Elia Alba: Busts at Black & White Gallery
December 10 – January 17, 2010n
636 West 28th Street, between 11th and 12th avenues
New York City, (212) 244-3007
Elia Alba’s busts consist of photo transfers of people’s faces and upper torsos, clothed and naked, printed on fabric that is wrapped around metal armatures and held together by laced pieces of large and visible thread. The color of the fabric, fleshy with a grey/tan pallor, adds a morbid twist to an age-old genre. Shrouding the armature with photo-tattooed fabric tilts two-dimensional surfaces towards the third dimension, but the busts never sit comfortably in the round. There is constant flickering or vacillation between the two kinds of space. The photographic imagery would be flat if the fabric was not wrapped, creating odd illusions; because it is not revealed all at once, as it would be if the fabric was flattened out, the imagery is animated and feels holographic even though it is not.
Formally speaking, Alba’s work relates more to the busts of Matisse and Picasso than classic Roman busts, in the sense that it is impossible to take in the personas portrayed by the artist in one glance. The confident sense of self captured by classic Roman busts is missing here; instead of achieving a state of vulnerability and individuality, the viewer is tripped up by gimmicky technique. The neatly cut segments of fabric are dented, creased and stretched by the supporting armatures as well as the artist’s hand. No face is entirely visible when the bust is viewed from one position. These surface irregularities distort the images of the faces.
The fabric manages to be simultaneously suggestive of flayed skin and brown grocery bags. In some of the busts the models are wearing tops and in others they are bare-chested. So the fabric is a metaphorical stand-in for flesh and clothing. The use of the same construction technique for each work leads to a sense of monotony that contradicts the artist’s desire to make unique and idiosyncratic portraits. The colors in the photo transfers themselves are washed out, the lips becoming the most colorful parts of the faces, so one wonders what the artist wanted to achieve with this limited use of color.

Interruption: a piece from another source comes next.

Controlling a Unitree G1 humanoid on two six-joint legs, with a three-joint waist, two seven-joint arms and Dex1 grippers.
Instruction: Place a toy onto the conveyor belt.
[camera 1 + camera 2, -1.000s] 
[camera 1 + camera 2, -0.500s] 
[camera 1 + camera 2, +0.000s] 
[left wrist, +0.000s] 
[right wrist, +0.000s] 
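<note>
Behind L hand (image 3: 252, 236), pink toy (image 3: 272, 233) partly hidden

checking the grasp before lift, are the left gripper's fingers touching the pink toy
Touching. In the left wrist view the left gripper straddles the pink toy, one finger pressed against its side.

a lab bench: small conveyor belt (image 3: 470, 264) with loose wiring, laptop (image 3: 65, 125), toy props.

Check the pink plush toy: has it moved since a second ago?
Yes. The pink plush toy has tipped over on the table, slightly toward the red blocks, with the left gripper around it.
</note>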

We are able to distinguish the race and gender of the subjects, but there is no subtlety or richness of tone. These busts exist on an uncomfortable middle ground, somewhere between photograph and sculpture, but the repetitive gestalts make them weak sculptures, and the identification the viewer might have with the photographed subjects is undermined by a repetitive technique that leaves little room for surprise, beyond the initial piquing of the viewer’s interest.
In James & Rocio, (2009) an image of a big ear is placed on the back of a male bust that in turn is connected to a female bust. This odd placement disrupts the not necessarily desirous sense of continuity the viewer experiences when viewing all of these busts in one go, and brings to mind the serial killer Ed Gein (inspiration for “Psycho,” “The Texas Chainsaw Massacre” and “The Silence of the Lambs”) who performed weird rituals wearing the skin and body parts of people he murdered or dug up at the local cemetery. The surprising appearance of this ear, all the more powerful because it is an exception to Alba’s formula, hints at mysterious undercurrents of the human psyche, transcending the merely informational. It suggests that were the artist to probe a sense of psychological interiority it would force her to be more adventurous with the formal qualities of her work.